Russ Feingold Speaks Out
What do you mean when you refer to "the broader struggle"? What should progressives do now?
I don't know how it could be more stark or clear: this entire society is being dominated by corporate power in a way that may exceed what happened in the late nineteenth century, early twentieth century. The incredible power these institutions now have over the average person is just overwhelming: the way they can make these trade deals to ship people's jobs overseas, the way consumers are just brutalized and consumer protection laws are marginalized, the way this town here—Washington—has become a corporate playground. Since I've been here, this place has gone from a government town to a giant corporate headquarters.
To me, the whole face of the country—whether it be the government, the media, agriculture, what happens on Main Street—has become so corporatized that the progressive movement is as relevant as it was one hundred years ago, maybe more so. It's the same issues. It's just that [corporate] power, because of money, international arrangements and communications, is so overwhelming that the average person is nearly helpless unless we develop a movement that can counter that power. I know we've all tried over the years, but this is a critical moment. We need to regenerate progressivism and make it relevant to what's happening right now. But there's no lack of historical comparison to a hundred years ago. It's so similar; the only real difference is that corporate power is even more extended. It's the Gilded Age on steroids.
Do you think Barack Obama—whom you have known since before he was a senator—recognizes this?
I think he does at some level, yes. I think the fact that he was willing in the  State of the Union address to do something that I didn't think any president would ever do—to directly confront the Supreme Court about this lawless [Citizens United] decision—gave me some hope that he really does get what an attack on our system of government this decision is.
In other areas, I'm concerned. I don't think he gets it on trade agreements. I really wish he saw the connection between these agreements and what they do to working families and communities. It's devastating. Voters recognize the connection; we saw that in the election. I'm hoping that [Obama] makes the connection in a more direct way. He hasn't yet, and that worries me on many levels.
You've never been cautious about suggesting that this president has missed the mark, not just on trade but on a host of economic issues. Yet you reject talk of a Democratic primary challenge that might press Obama on some of these issues. Why?
I'm going to be supporting President Obama. I don't see it as productive to go after, and basically make it very difficult for, somebody to be re-elected who I think has, at least in a number of areas, some progressive instincts. I think there's still great opportunity for him. So I'm not one who believes that a primary challenge that would weaken him in a serious way is a good idea. Now, I understand some people are of the opinion that a challenge would strengthen him; but I'm a little bit skeptical. I look at these Republican candidates [laughs] and I know pretty well who I want to be president. You know, this is serious business, when you see what these people [Republicans] want to do. You give them a president, and we are really in trouble.

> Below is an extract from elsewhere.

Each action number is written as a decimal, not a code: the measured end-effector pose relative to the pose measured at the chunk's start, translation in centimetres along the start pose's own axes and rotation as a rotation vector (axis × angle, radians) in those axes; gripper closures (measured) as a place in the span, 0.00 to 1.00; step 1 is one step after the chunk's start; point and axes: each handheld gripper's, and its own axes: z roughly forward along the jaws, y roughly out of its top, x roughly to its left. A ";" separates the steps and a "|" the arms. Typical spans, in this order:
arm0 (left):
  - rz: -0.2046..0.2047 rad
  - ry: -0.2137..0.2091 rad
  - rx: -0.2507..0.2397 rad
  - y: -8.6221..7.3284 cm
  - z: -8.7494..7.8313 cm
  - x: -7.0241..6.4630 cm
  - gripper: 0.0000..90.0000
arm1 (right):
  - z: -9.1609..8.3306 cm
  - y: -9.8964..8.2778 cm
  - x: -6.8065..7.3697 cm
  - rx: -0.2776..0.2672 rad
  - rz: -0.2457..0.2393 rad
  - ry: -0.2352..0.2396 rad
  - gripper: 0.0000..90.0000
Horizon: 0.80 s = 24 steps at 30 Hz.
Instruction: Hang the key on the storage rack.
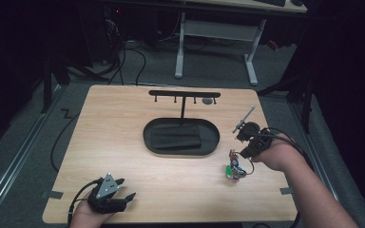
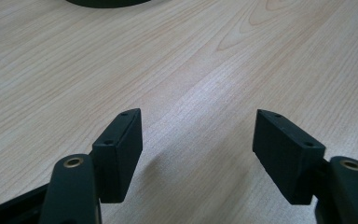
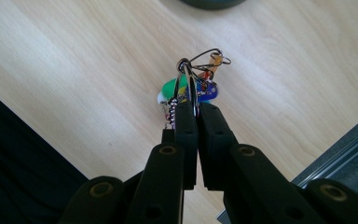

How should progressives relate to Obama? What's the best way to influence him?
I think we need to be very vocal. We can respect him and also indicate a desire that he move more strongly in certain areas, such as civil liberties. We can do it in a way that makes it clear we are not trying to harm the presidency but that we're trying to make sure that the base of the party and the progressive movement is motivated for this re-election. Because it needs to be. The other side is going to be very excited about 2012. I hope the White House understands that progressives have to be excited too. That will require a real effort to take some chances by moving in a more progressive manner on certain issues. I don't think we should be shy about saying that. It's not particularly helpful to talk about how we are disappointed. I don't think that accomplishes much. What we have to talk about is what the president needs to do to excite progressives. What he and his people need to recognize is the sincerity of the appeals for him to move in a more progressive direction on issues that are so important not just to progressives but to the country.
[Obama] already, I think, has shown good instincts and good activity on money in politics. I want that to continue. But I'd like a much stronger push on civil liberties and foreign policy—in particular the Afghanistan policy. That needs to change. I continue to believe that it is a mistake to continue there, and we should be getting out. It is way too broad a commitment; it doesn't make sense to me. I feel very, very strongly about that.
Your father was a La Follette Progressive, and you have often noted that La Follette and others identified more as progressives than members of a particular party. There are people who see the changes in our elections in general, and your defeat in particular, as evidence that the progressive tradition is a relic that won't be viable in the twenty-first century. What's your take?
To me, that's nonsense. When I said on election night, "On to 2012!" what I meant was that—for all the progressives who believe in what we have fought for, not just in recent years but for a century—nothing ended in 2010. There will be more elections. There will be more opportunities to step forward on behalf of our ideals. At some point it may include me again, but it certainly doesn't have to. I do not believe for a minute that that tradition is dead.... There is no way we're at the end of this. It will be revived, and it will prevail.
And you presume to be a part of that revival?
I very much intend to be a part of it. I guarantee I will be.